__Assigned task__. Using the entries below, write out the line with "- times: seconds", the line with "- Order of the", and every line in between, exactly as each is written.

▼

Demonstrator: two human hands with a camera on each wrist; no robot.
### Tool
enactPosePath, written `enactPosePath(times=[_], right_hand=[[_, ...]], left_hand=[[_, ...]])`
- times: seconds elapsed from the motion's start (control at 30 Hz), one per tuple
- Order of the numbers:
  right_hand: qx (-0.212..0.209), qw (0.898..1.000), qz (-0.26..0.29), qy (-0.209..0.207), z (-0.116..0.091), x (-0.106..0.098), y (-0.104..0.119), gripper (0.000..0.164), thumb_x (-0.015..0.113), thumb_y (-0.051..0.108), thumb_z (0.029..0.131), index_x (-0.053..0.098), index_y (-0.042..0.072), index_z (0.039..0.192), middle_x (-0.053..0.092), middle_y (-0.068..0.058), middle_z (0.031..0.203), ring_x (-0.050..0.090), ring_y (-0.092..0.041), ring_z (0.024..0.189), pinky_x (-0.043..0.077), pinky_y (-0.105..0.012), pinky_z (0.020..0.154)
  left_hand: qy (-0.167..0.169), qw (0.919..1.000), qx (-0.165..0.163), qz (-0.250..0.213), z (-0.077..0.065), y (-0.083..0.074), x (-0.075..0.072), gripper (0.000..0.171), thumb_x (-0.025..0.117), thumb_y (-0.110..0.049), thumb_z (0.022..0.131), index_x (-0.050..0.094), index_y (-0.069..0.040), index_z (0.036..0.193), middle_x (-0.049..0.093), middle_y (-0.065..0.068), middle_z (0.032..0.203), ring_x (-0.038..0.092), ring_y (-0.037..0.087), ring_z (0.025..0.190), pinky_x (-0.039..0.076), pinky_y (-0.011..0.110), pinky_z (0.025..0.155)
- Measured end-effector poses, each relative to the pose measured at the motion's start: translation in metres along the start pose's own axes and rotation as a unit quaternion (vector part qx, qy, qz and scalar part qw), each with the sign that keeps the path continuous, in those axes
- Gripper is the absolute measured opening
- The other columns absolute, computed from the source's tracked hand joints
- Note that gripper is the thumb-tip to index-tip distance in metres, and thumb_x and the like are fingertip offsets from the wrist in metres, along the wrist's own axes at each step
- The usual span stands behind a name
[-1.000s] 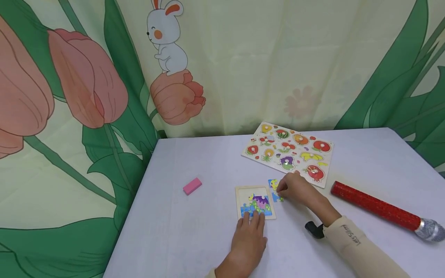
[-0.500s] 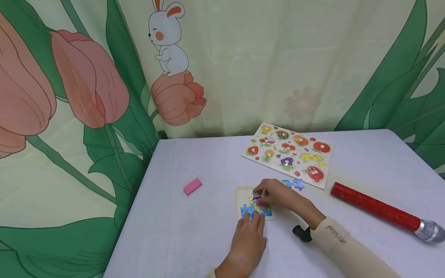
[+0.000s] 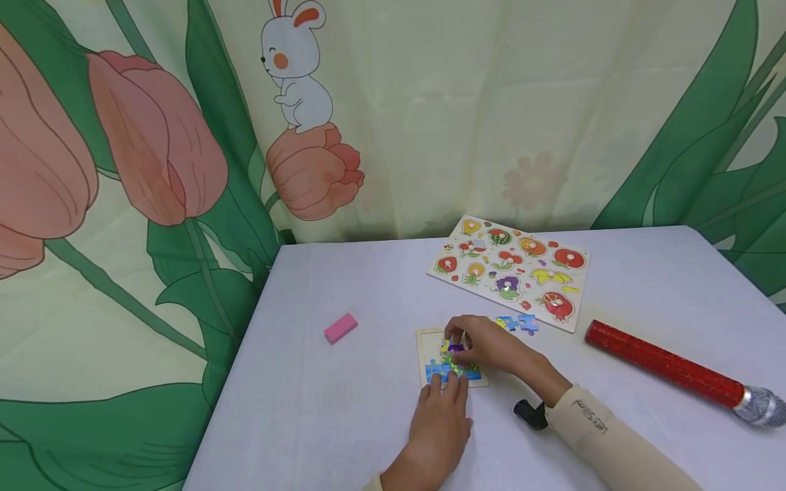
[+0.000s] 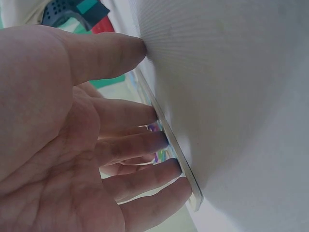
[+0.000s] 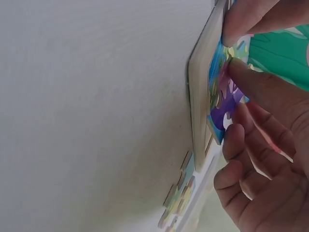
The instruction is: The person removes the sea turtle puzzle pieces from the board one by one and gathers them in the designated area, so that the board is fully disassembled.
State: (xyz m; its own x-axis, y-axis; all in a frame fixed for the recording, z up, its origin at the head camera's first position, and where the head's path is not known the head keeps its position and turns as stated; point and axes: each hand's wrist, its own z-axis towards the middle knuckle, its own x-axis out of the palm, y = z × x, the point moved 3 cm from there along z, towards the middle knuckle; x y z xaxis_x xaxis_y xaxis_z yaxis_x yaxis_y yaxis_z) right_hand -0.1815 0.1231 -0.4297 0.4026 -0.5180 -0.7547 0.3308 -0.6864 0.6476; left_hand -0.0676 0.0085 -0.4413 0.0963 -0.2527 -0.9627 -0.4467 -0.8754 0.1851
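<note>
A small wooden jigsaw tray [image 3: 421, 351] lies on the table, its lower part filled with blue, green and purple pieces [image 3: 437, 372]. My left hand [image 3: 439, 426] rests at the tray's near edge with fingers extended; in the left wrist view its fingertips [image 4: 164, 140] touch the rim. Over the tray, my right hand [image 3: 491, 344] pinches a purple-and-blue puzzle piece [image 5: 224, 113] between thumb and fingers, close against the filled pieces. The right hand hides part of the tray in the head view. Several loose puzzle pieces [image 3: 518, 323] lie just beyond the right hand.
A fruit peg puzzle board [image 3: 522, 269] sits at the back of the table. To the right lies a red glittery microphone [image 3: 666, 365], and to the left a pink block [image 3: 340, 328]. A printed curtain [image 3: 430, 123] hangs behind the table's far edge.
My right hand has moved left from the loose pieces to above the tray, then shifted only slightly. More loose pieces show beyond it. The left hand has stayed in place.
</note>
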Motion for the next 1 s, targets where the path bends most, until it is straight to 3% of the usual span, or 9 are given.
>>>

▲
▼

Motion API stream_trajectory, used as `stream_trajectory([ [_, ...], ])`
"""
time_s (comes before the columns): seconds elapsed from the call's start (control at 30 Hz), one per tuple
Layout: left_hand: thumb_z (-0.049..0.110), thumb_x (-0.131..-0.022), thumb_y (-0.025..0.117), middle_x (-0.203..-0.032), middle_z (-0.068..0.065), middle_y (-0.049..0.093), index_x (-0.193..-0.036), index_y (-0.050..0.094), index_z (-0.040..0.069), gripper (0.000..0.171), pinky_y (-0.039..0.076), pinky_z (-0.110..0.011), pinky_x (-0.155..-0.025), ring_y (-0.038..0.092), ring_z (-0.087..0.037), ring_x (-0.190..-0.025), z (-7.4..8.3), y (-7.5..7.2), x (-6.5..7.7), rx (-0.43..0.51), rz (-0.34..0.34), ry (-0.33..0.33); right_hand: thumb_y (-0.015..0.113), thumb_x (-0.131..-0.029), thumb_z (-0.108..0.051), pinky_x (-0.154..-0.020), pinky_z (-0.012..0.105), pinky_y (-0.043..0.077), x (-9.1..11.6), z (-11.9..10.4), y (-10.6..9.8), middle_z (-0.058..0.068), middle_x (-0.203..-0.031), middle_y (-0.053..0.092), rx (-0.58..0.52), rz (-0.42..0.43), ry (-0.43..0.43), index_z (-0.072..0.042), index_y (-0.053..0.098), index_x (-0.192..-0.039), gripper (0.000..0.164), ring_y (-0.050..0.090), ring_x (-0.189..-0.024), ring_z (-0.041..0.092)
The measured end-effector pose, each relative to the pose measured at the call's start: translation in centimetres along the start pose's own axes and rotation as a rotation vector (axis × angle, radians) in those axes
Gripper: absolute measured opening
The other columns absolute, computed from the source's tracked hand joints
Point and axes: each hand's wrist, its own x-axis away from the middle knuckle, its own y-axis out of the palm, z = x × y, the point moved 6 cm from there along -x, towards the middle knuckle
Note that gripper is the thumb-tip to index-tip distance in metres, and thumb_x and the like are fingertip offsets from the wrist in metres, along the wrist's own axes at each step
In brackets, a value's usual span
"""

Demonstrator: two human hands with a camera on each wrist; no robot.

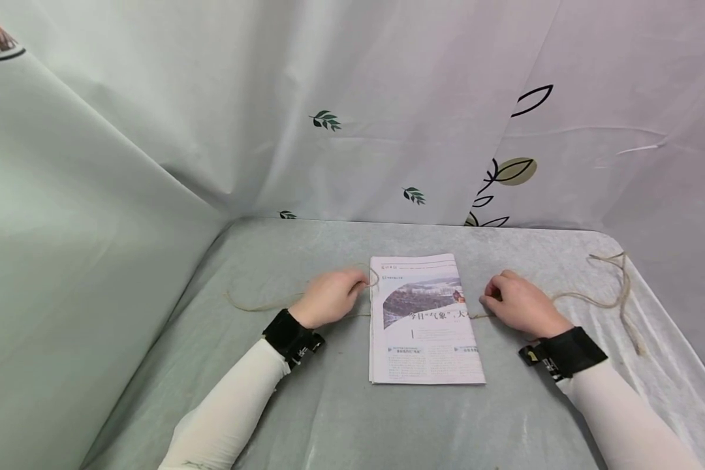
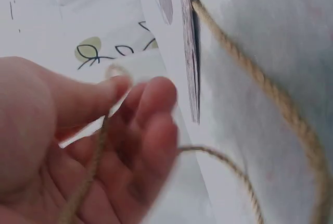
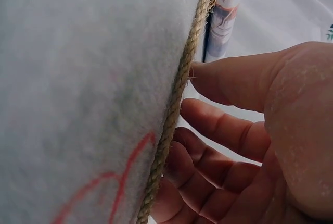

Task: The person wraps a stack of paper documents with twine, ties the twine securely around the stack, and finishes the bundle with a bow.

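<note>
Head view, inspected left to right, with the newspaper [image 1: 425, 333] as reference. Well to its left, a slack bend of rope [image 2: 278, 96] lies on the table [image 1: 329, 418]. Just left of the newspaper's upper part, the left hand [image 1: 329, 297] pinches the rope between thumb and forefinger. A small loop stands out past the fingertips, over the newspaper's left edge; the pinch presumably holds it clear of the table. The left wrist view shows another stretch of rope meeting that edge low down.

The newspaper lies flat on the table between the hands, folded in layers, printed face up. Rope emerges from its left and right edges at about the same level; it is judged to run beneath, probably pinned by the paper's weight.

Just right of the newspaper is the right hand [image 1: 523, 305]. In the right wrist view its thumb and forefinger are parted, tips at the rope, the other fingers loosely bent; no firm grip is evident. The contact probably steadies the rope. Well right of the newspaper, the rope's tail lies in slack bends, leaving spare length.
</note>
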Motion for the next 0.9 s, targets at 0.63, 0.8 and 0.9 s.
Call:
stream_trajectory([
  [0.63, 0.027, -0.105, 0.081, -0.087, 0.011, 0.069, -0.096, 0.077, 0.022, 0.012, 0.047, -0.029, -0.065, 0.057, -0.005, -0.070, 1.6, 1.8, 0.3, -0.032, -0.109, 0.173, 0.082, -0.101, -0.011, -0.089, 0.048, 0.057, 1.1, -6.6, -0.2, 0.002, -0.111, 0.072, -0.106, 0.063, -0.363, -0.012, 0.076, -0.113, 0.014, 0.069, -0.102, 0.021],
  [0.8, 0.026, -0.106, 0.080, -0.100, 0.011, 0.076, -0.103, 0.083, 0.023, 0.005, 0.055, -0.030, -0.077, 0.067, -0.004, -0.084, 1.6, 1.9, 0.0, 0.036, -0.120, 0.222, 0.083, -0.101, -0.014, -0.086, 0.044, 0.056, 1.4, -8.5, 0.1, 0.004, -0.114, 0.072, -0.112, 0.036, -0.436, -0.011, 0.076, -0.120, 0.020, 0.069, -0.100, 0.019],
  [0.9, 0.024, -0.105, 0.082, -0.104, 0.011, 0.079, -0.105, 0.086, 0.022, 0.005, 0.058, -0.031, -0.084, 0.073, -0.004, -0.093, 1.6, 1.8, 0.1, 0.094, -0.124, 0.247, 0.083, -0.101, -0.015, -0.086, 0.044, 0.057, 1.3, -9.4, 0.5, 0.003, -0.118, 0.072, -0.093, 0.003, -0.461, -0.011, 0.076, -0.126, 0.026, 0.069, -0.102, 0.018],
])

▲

__The completed task__.
- times: seconds elapsed from the motion's start (control at 30 Hz), one per tuple
- Order of the numbers:

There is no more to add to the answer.